Migrating an existing application to ALB

We encourage you to activate this feature as soon as you can to take advantage of the benefits listed above.
Since the switch creates a small downtime (see sections below), we will let you decide whenever you want to apply this change.
Test the switch on a dev/staging cluster before applying this change on your production cluster.

If no action is taken from you, we will force the migration to the ALB by the end of October 2024.

If you have any questions or need assistance with the migration process, please do not hesitate to contact our support team or comment on this post.

Migration and Downtime

Activating the ALB controller involves a migration process with a maximum expected downtime of 10 minutes. This downtime is necessary because the current load balancer must be deleted and replaced as per AWS requirements. We strongly advise against enabling this advanced setting during your production hours to minimize any impact on your operations.

How to migrate

:warning: WARNING: as described above, a downtime is expected during this migration :warning:

  1. Through the advanced settings of your cluster, you can activate the ALB by changing the value of the advanced settings aws.eks.enable_alb_controller.

Update 09/12/2024: the enabled alb flag will be active the 09/16/2024 for non productions cluster only.
Update 09/17/2024: the flag has been released and is available only for non-production clusters.
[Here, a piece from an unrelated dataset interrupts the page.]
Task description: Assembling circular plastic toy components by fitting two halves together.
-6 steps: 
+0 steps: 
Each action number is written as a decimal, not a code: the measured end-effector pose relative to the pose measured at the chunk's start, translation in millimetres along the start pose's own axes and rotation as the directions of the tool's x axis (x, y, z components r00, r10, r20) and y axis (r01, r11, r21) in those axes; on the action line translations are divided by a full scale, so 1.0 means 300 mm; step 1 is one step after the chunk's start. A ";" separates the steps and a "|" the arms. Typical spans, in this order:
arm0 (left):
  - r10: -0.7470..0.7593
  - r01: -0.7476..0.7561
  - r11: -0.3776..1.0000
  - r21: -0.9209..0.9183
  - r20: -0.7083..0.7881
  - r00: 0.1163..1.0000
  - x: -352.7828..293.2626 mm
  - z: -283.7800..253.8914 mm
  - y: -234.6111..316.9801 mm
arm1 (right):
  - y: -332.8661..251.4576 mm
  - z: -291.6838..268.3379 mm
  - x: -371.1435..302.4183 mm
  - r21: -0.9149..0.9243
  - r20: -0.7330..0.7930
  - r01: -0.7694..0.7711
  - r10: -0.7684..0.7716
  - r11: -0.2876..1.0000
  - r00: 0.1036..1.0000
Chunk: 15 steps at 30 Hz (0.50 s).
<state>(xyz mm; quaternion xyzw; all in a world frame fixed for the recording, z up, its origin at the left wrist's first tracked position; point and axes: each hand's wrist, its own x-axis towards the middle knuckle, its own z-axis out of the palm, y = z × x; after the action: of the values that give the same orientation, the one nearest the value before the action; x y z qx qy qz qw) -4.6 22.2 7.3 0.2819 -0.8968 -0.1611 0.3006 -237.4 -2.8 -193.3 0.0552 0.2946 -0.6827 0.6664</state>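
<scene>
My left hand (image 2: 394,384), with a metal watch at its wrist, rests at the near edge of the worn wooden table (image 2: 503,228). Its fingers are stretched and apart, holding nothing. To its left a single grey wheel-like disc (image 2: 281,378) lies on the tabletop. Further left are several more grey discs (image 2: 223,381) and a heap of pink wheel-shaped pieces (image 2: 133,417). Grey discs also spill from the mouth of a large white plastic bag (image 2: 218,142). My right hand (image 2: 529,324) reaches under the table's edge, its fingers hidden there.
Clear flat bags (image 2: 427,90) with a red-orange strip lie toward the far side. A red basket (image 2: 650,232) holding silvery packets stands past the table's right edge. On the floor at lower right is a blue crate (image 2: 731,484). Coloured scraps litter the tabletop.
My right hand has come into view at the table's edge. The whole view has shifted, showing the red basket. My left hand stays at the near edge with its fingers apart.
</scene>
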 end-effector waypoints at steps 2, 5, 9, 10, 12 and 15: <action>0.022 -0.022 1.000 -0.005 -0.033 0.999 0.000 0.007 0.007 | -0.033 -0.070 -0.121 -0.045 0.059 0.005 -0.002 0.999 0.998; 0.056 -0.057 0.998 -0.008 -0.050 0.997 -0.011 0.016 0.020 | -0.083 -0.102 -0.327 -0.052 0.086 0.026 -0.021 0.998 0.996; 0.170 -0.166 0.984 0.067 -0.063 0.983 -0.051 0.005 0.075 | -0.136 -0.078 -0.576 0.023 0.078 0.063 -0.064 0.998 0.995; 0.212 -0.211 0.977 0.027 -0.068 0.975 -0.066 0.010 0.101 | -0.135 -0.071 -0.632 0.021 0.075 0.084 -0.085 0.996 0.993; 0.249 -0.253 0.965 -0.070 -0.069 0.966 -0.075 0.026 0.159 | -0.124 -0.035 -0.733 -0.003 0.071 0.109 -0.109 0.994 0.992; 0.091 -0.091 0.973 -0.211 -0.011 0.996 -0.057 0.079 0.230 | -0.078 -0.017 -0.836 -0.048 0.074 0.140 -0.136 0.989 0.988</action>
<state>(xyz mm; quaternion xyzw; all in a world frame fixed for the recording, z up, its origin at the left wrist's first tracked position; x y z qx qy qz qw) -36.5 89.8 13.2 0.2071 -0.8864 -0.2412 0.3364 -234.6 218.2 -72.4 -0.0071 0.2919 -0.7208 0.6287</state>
You can now start testing the ALB controller on your cluster!

  1. Once the value is updated, you will need to redeploy your cluster to apply the change.
  2. All your services exposed on an HTTP port will be migrated. Others like TCP/UDP will have to be redeployed to benefits of the ALB controller.

Note: if you have custom domains, you don’t have nothing especially to do, they will be automatically redirected to the new load balancer.

Thanks
Alessandro

Hey @a_carrano,

Just tried the new aws.eks.enable_alb_controller advanced setting in our development cluster and it didn’t work. I rolledback to the default configuration and even tough our deployments are successful now I am getting these errors in the services with custom domains configured:

Currently all our services running in our development cluster are not reachable. How can I bring them back?

Jorge

Hey @jorgeramirezamora,

Sorry for the confusion here, the today release has been postponed to Monday 09/16 (CF Standard cluster update - 09/12/2024).
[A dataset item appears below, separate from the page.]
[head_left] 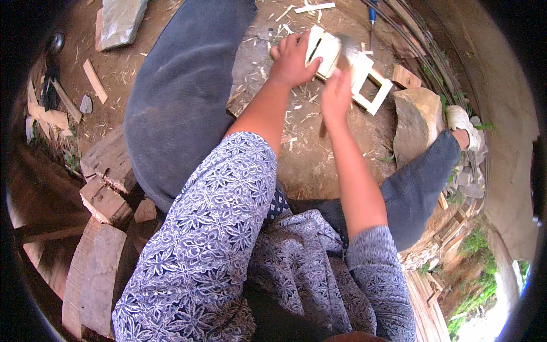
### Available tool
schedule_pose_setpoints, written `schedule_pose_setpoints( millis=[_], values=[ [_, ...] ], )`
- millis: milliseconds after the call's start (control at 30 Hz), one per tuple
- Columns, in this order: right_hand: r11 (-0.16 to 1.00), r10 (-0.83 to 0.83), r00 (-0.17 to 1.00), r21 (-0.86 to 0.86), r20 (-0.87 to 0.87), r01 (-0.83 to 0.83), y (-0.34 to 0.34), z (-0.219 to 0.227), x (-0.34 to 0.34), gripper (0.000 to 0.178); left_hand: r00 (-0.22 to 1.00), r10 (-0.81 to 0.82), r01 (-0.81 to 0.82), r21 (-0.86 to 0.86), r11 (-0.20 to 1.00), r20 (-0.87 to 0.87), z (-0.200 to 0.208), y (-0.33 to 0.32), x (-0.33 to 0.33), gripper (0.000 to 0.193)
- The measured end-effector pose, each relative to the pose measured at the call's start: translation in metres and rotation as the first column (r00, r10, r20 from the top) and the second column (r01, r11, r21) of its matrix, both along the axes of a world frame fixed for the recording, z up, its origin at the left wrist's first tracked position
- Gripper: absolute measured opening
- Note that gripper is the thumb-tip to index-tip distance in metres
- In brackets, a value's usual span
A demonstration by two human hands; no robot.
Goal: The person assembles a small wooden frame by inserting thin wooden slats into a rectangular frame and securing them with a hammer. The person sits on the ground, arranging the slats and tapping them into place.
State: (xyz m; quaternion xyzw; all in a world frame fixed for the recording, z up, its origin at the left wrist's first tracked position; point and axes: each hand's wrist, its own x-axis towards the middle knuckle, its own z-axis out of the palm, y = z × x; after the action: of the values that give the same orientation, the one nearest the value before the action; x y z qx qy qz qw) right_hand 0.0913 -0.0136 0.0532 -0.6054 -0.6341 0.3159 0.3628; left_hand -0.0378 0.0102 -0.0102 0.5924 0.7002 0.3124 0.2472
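Note:
At the top centre, my left hand (292, 61) grips the left end of a pale carved wooden piece (361, 69), thumb on the near side. Narrow slots cut through its left part, and its right end is a square open frame. Closed around a brown wooden handle (323, 130), my right hand (336, 97) is just right of the left one. The handle's upper part crosses in front of the pale wood. At its top a grey head is smeared by motion, so I cannot tell the tool's exact kind.
Shavings lie scattered on the ground around a blue-handled tool (372, 16) beyond the wood. My bent legs flank the work, with a stone block (417, 122) by my right leg. Wood blocks (105, 200) are stacked at left, a flat stone (122, 23) at far left. A wall rises at right.

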Motion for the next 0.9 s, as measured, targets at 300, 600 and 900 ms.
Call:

For the time being, this flag doesn’t trigger anything behind the scene.
Can you link your service Qovery URL please so I can have a look?
The one which seems to be the one you shared is this one but is stopped.

Cheers

Hey @bchastanier,

Thanks for the update. The services that are not reachable are these two:

Service 1

Service 2

I assume also others services we have in that same cluster are not reachable as well if we turn them on (We have most of them down currently).

Regards

Jorge

Hey @jorgeramirezamora,

I do see your domains validations green now, your services are stopped though, can you let me know if you still face the issue?

Cheers

Hey @bchastanier,

I am sorry, our development services are down outside office time. Forgot to update that deployment rule so you could review… It seems that they are working now. Not sure if this morning deployment fixed it or if what just a matter or Route53 taking too long to update after rolling back to ALB.

Regards

Jorge

1 Like

Great to hear @jorgeramirezamora !
The ALB should be released this Monday, we will update once done.

Cheers

1 Like

The flag has been released and you can now activate the ALB controller on your non-production clusters.

Is this now available to production clusters? When do you expect it to be?